*Exercise aim:* Filter the data for "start" and copy matching lines.

-- Dataset extract follows --

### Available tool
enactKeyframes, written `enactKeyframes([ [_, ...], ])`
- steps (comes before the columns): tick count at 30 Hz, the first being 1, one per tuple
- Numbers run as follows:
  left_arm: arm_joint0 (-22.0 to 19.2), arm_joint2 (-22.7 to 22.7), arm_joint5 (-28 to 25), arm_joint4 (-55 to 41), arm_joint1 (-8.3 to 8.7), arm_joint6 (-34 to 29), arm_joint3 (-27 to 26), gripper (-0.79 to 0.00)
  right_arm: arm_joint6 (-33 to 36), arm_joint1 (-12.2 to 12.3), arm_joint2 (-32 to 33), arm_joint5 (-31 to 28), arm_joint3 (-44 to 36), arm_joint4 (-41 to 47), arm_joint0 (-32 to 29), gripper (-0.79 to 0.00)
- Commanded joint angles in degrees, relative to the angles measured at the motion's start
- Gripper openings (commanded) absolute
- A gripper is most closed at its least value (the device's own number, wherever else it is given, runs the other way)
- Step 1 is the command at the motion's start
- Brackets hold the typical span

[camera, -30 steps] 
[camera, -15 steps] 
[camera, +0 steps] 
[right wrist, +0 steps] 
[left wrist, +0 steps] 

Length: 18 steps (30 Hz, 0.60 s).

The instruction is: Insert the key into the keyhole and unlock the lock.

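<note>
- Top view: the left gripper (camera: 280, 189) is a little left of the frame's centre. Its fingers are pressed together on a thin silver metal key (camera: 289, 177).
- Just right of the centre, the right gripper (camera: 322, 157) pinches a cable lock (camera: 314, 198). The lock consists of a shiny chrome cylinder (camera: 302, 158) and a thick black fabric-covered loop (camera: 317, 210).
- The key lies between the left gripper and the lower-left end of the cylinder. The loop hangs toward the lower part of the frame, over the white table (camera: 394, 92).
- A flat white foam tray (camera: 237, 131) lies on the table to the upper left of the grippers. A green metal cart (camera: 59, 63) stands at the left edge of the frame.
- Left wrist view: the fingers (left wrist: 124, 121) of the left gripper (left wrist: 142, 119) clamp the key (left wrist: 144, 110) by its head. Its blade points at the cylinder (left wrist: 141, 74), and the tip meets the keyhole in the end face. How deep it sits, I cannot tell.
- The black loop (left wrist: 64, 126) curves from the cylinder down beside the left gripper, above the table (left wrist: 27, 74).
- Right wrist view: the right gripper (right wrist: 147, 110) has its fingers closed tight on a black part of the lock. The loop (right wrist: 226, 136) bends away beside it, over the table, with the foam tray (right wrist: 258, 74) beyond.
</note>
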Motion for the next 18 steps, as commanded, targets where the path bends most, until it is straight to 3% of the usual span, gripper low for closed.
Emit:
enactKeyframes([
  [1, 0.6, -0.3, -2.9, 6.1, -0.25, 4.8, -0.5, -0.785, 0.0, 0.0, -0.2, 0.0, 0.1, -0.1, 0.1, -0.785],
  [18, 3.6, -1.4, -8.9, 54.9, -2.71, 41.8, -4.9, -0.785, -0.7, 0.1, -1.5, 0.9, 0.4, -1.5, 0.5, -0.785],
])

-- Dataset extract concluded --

*Answer space:*
- Commanded joint angles in degrees, relative to the angles measured at the motion's start
- Step 1 is the command at the motion's start

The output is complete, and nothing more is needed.